> **Requirement**
Repeat the material exactly, leaving no line out.

> **Data extract**
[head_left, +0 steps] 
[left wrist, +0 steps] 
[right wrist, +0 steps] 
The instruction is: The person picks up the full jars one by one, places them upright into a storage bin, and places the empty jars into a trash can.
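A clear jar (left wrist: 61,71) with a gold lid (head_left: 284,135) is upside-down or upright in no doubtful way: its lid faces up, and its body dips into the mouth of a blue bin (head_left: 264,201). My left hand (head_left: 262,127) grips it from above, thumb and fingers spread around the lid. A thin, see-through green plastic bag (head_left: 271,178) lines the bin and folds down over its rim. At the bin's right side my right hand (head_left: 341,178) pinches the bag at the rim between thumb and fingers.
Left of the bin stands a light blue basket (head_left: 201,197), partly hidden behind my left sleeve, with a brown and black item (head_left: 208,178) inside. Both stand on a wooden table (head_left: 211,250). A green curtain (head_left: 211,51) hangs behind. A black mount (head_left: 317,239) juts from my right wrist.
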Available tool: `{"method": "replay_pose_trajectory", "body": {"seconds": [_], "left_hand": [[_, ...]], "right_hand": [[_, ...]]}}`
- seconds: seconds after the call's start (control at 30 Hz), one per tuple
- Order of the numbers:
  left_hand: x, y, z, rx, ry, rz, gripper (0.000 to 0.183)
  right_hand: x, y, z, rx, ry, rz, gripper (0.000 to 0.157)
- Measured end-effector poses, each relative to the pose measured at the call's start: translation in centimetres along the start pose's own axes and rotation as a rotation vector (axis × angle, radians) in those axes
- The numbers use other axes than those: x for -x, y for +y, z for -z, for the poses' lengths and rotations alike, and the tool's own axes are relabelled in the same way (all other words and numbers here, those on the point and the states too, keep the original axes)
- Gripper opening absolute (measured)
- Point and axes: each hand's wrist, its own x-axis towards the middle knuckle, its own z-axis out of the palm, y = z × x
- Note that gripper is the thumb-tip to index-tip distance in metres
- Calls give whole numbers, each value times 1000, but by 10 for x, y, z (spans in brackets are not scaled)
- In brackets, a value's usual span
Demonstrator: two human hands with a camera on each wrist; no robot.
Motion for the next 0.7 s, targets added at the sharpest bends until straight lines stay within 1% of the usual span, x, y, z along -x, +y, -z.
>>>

> **Response**
[head_left, +0 steps] 
[left wrist, +0 steps] 
[right wrist, +0 steps] 
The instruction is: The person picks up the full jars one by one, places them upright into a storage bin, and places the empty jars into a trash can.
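A clear jar (left wrist: 61,71) with a gold lid (head_left: 284,135) is upside-down or upright in no doubtful way: its lid faces up, and its body dips into the mouth of a blue bin (head_left: 264,201). My left hand (head_left: 262,127) grips it from above, thumb and fingers spread around the lid. A thin, see-through green plastic bag (head_left: 271,178) lines the bin and folds down over its rim. At the bin's right side my right hand (head_left: 341,178) pinches the bag at the rim between thumb and fingers.
Left of the bin stands a light blue basket (head_left: 201,197), partly hidden behind my left sleeve, with a brown and black item (head_left: 208,178) inside. Both stand on a wooden table (head_left: 211,250). A green curtain (head_left: 211,51) hangs behind. A black mount (head_left: 317,239) juts from my right wrist.
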Available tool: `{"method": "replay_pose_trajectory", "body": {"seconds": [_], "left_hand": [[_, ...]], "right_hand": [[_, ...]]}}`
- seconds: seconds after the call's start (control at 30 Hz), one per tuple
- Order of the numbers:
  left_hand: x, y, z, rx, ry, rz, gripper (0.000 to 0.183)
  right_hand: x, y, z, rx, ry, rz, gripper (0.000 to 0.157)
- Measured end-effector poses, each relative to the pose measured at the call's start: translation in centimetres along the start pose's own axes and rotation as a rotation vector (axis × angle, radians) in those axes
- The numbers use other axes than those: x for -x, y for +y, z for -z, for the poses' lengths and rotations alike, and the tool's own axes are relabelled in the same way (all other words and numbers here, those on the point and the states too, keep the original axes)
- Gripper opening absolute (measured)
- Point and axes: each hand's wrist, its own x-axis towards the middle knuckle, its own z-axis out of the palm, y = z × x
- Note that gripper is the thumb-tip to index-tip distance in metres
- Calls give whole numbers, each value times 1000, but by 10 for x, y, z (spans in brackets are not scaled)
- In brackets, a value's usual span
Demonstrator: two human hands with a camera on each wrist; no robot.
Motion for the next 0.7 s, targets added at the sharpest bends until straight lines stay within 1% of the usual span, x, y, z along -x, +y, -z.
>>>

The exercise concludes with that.